New Rule: I Link to Any Posting About Bandol
Bandol is a small (2,500 acre) AC on the Mediterranean coast of France, a suntrap of hills around a small port and resort town. Its most familiar wines are rosé, but the reds are the wines worth seeking out. The stout product primarily of Mourvedre grapes, red Bandol is a wine that needs age. Kermit Lynch, who brought Bandol to the United States, says it “doesn’t even get into its prime” until it’s at least 10 years old.
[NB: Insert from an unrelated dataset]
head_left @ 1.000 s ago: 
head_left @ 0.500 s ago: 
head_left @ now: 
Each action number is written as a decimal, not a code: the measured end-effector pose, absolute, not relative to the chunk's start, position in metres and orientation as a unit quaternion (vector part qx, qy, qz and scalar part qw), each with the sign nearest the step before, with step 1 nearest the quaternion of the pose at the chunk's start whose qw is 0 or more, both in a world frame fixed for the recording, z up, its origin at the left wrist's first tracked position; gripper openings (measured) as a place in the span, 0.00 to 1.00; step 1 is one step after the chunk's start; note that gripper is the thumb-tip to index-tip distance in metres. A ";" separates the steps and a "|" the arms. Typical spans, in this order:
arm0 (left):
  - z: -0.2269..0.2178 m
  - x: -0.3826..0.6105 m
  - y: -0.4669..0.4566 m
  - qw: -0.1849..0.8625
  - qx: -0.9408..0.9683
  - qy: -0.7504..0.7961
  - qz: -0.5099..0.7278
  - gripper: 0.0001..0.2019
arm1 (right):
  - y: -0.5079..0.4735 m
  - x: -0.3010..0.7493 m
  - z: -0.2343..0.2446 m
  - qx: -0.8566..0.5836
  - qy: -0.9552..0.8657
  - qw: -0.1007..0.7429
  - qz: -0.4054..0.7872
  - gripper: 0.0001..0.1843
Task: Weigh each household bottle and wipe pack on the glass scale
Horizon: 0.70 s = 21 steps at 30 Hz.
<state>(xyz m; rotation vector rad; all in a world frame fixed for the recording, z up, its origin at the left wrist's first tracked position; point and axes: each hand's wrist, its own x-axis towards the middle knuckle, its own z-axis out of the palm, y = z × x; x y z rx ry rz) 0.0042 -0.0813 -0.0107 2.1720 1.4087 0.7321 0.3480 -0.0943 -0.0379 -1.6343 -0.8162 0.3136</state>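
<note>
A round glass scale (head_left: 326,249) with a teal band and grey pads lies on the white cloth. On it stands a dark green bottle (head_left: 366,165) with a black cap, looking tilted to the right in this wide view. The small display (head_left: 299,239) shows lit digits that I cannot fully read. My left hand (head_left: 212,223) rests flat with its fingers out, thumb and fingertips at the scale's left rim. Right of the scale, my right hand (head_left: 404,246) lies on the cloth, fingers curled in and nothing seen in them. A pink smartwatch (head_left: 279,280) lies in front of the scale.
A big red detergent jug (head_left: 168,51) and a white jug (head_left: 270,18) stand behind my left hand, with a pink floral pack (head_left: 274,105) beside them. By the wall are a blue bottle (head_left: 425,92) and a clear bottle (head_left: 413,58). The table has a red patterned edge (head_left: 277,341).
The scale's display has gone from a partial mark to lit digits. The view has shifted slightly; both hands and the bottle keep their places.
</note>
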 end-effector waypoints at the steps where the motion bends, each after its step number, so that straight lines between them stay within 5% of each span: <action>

Alice Waters, the legendary chef, says, “Bandol rouge has been the love of my life.”
Northern Kentucky wineblog Under the Grape Tree compares Domaine du Gros Noré Bandol to the blues of Otis Taylor. It’s actually a pretty apt comparison.
The Mourvedre…gives the wine a dark, brooding depth, almost mysterious with its opaque color in the glass, and the dense, concentrated mouthfeel. Robust and feral, the wine gains momentum in the glass, taking in oxygen and releasing increasing glimpses into its shadowy personae.
I’ve seen Bandol in only two stores in Louisville: Westport Whiskey & Wine has Gros Noré and Chateau de Pibarnon, and the Party Center in Prospect occaisionally stocks Pibarnon. (It seems to me I’ve run into Bandol in a local restaurant, but I can’t remember where.) The definitive Bandol is Domaine Tempier, and at this point it doesn’t even have a Kentucky distributor. Reason enough, I say, to legalize direct shipment.
September 29th, 2009 at 11:42 AM
Bandol- good wine but rotten price/ value ratio. Let B.B. And Gerard Depardeau have their Bandol. Better to look for wines from Nimes where you don’t have to pay jet set prices for great wines.